The Wasps (Aristophanic Suite) was done for a Cambridge production of the play by Aristophanes, a satiric tale of the Athenian legal system where those deciding verdicts—the Wasps—get paid according to how long they deliberate. We don’t often hear the whole thing, the delightful overture having commanded pride of place in concert halls, but everything in this work, fully replete with his then well-established Englishness, is a marvel to the ear. The English Folk Song Suite was originally conceived for wind band, and hardly a member of any school band in the United States is unfamiliar with this piece, one of the staples of the genre. The Running Set is a brief six-minute work derived from a dance still performed “in parts of the United States”. The original seems to have been lost and so Vaughan Williams created a long dance comprised of several folk songs associated with the dance.

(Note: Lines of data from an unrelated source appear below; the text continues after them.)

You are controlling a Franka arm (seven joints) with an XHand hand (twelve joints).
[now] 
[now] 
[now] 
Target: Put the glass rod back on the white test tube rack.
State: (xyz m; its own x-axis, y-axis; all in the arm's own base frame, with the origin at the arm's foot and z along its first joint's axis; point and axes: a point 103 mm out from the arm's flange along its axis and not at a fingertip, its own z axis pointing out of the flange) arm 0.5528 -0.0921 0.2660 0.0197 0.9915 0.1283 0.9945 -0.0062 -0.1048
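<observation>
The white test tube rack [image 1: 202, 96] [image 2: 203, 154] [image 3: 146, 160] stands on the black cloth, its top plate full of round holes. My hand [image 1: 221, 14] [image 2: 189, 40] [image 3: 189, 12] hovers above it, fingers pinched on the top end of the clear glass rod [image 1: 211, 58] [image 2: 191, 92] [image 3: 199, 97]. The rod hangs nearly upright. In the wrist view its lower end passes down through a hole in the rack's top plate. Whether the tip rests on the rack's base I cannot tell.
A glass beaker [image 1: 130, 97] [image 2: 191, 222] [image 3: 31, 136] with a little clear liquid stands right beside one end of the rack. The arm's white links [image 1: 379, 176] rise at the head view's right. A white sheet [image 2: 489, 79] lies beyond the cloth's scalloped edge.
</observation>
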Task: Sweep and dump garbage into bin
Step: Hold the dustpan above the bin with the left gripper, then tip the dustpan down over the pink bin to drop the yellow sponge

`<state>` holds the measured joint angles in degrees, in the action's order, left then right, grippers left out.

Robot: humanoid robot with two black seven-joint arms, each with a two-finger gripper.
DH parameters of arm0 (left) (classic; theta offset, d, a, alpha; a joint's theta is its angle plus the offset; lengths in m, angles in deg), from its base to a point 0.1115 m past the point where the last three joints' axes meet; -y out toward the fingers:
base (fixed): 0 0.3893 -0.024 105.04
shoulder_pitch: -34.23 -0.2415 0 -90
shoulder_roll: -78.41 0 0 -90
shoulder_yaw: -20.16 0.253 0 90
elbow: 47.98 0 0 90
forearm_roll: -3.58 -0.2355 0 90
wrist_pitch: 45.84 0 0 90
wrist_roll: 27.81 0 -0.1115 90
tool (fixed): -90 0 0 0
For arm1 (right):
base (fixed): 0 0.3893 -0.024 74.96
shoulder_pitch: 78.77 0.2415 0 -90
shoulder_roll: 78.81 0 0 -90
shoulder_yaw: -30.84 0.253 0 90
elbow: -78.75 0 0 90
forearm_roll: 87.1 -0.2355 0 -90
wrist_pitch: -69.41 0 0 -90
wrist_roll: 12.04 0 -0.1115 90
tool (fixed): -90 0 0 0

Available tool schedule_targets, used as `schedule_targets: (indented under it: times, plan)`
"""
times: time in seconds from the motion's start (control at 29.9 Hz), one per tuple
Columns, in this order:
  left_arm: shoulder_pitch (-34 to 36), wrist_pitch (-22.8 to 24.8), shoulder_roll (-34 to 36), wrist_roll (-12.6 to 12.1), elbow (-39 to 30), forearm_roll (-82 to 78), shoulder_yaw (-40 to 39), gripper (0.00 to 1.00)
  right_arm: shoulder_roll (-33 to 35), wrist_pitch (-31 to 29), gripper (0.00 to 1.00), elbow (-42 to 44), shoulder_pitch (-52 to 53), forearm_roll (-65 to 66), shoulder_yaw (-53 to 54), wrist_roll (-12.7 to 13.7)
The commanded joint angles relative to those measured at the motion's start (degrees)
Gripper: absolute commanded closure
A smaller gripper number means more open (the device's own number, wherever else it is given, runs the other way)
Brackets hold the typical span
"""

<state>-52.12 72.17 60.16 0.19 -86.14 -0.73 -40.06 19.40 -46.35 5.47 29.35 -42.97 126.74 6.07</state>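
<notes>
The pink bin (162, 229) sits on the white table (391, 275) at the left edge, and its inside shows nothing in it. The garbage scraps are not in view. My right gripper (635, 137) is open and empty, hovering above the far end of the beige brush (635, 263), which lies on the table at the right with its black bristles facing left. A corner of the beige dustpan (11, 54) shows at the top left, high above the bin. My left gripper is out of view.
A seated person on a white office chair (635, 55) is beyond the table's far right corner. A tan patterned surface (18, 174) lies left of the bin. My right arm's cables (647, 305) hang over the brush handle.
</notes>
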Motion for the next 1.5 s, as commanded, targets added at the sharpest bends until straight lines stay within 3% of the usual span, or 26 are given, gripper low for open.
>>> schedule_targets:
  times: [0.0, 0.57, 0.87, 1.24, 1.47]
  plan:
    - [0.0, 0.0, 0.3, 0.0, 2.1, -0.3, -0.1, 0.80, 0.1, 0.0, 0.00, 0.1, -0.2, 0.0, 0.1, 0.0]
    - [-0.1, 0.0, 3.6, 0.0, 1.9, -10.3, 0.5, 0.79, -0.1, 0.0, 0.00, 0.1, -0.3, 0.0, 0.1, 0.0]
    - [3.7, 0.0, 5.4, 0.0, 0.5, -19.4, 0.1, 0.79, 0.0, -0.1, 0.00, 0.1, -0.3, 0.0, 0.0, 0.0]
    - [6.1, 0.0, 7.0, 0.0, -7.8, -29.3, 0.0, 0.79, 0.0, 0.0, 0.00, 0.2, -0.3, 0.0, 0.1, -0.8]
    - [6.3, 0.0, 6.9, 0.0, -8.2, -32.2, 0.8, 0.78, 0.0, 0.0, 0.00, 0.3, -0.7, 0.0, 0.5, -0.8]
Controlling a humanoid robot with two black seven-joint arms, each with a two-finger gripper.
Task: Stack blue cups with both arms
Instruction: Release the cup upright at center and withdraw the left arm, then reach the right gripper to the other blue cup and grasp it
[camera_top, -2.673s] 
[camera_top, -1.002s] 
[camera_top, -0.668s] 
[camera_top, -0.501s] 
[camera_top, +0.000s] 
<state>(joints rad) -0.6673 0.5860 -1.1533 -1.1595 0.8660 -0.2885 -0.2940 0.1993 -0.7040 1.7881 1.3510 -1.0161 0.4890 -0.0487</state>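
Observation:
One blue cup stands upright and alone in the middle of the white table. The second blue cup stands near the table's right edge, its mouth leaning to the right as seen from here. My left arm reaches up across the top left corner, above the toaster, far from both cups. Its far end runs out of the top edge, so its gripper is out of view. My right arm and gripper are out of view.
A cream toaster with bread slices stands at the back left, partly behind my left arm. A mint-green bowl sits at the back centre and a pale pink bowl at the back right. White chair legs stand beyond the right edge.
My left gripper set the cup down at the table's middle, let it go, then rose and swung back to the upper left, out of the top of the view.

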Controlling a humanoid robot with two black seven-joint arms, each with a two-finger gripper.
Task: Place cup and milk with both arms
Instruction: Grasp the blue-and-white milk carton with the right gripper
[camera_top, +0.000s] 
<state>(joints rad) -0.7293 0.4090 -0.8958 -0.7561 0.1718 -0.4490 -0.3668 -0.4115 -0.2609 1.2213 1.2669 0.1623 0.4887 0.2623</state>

Pianist Ashley Wass is apparently the first pianist that Naxos has exclusively contracted, and his playing has garnered a lot of enthusiasm, winner of the First Prize of the London International Piano Competition (the only Brit to have done this) and a former BBC New Generation artist. His playing is suitably rugged when need be, negotiating the many technical hurdles that Vaughan Williams places in the way, yet able to reduce the size and scope needed to present the many lovely and quietly informative passages as well. James Judd is well known, one of the best conductors around, and the Royal Liverpool Band plays with suavity and a lot of tonal beauty. A very enjoyable disc indeed, recorded in Liverpool’s Philharmonic Hall with great clarity and depth.